Hablador, también se pregunta si más bien él está defectuoso, la pieza humana que salió mal, pues como jefe de producción, sabe que es imposible que las piezas de un lote de producto salgan todas perfectas, que siempre va a haber una(s) con defectos. Se pregunta si él no es esa pieza humana, una pieza con defectos en su discurso, como ese texto que se revisa mil veces, pero que al publicarse se le encuentra un  error tipográfico. 

La idea del filtro le llama mucho la atención, pero también piensa si no sería autocensurarse, ¿acaso no se debe decir lo que se piensa?, vuelve y se pregunta. 

Igual continúa hablando, corrigiéndose, editándose. lo mejor posible.

lunes, 15 de octubre de 2018

El alma

Luis Cáceres está sentado en la sala de espera de un consultorio y no deja de mover su pierna derecha, cruzada sobre la otra, a una velocidad que no es humana. Las salas de espera, sobre todo en la que se encuentra hoy, en la que le tocó ser la casilla de Excel A126, el turno que le otorgó una máquina a la entrada del lugar; siempre lo ponen así. 

Hoy le van a sacar la sangre y Cáceres siempre les ha tenido pavor a las agujas.
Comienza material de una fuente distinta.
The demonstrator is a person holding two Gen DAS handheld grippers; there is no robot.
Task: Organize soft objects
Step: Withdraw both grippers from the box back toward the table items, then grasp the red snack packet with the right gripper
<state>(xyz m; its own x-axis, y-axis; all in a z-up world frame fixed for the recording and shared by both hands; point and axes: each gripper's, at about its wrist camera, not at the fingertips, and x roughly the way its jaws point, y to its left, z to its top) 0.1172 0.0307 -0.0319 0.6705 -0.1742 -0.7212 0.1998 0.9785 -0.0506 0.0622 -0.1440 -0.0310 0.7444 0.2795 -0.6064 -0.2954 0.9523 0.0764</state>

Su miedo no está tan relacionado al dolor, producto del pinchazo, sino que cree que por el pequeño agujero que hacen se le puede escapar el alma. 
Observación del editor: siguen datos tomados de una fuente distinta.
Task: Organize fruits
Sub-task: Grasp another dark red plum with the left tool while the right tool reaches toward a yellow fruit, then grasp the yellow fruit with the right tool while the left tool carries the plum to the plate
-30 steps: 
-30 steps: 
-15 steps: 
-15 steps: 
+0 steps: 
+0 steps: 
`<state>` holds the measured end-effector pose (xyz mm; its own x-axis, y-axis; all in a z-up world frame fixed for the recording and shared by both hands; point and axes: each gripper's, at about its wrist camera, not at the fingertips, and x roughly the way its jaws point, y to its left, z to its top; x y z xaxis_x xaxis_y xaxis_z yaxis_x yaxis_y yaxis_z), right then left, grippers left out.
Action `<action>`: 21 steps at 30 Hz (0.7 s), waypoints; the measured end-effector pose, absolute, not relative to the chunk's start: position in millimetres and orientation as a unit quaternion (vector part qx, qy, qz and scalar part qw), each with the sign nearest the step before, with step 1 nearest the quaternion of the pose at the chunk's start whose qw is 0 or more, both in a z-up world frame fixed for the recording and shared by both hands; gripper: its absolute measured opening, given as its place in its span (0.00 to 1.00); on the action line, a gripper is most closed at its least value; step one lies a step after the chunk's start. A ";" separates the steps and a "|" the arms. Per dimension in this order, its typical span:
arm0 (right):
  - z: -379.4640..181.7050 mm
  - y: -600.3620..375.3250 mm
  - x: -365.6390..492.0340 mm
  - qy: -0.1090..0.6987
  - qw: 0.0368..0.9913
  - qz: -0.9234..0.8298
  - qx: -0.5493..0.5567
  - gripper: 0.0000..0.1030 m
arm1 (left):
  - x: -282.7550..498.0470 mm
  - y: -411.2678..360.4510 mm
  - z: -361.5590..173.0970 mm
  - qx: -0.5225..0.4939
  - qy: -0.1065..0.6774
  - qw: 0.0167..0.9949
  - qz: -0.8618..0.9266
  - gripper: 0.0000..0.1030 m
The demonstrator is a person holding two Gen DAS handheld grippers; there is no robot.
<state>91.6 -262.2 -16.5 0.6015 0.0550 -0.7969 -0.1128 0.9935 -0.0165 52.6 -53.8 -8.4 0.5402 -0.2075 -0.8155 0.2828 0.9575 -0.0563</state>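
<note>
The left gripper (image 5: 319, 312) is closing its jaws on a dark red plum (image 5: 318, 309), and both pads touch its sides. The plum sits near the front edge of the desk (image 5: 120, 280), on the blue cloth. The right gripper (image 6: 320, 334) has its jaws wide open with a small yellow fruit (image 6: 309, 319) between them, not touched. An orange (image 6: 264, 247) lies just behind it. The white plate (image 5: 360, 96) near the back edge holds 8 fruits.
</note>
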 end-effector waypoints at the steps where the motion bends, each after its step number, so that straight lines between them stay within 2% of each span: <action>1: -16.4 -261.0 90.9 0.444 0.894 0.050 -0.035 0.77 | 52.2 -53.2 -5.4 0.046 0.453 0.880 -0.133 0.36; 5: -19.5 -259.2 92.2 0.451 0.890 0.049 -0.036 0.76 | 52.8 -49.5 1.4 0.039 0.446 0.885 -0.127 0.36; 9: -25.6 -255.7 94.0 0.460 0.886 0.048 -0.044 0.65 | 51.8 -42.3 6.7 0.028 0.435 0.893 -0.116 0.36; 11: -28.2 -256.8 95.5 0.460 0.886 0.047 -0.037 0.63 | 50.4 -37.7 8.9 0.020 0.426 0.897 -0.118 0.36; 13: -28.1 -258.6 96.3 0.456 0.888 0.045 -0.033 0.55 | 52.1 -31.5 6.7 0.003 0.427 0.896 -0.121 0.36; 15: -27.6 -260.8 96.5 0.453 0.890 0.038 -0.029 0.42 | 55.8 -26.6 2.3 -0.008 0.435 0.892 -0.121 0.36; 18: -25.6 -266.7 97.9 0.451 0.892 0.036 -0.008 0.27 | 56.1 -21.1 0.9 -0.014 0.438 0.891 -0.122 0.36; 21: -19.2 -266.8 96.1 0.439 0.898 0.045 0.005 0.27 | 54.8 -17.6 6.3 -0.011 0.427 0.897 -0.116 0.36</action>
Cáceres no sabe de dónde sacó semejante teoría; primero porque no es para nada religioso, sino uno de esos católicos apostólicos romanos en estado de hibernación desde el bautizo, y segundo porque no tiene idea alguna de si el alma existe y, de llegar a confirmarlo, qué es o qué papel juega en nuestras vidas. 

Muchas veces ha escuchado el término “palabras del alma”. “¿Es entonces un ente independiente, pero que convive con, o más bien, dentro de nosotros?”, se pregunta a cada rato. 

Aunque, como ya lo habíamos dicho, no es religioso, no ha parado de rezar por su alma desde que llegó al lugar. Reza para que no se le escape, pues supone que una vez abandona el cuerpo, es el momento en qué la muerte aprovecha para entrar en él. 

Alguna vez dio con un libro basado en hechos de la vida real, de esa vida con alma por decirlo de otra manera, en el que un médico o científico, ya no recuerda bien, decidió pesar el alma. De pronto el punto de partida del médico, para relacionarse con aquel ente extraño, era esa propiedad de los cuerpos; así que sus pruebas consistían en pesar a moribundos justo después de que exhalaran su último aliento, o bien el alma, y comparar el resultado con una medida anterior. La diferencia en peso, si existía, se podía suponer que correspondía al peso del alma de la persona. 

El recuerdo solo lo inquieta más, pues lo único que Cáceres quiere es que su alma no se le escape, que se quede dónde quiera que esté, con o sin palabras. “Turno A123”, dice una voz de mujer robótica, mientras se pone de pie y se hecha la bendición.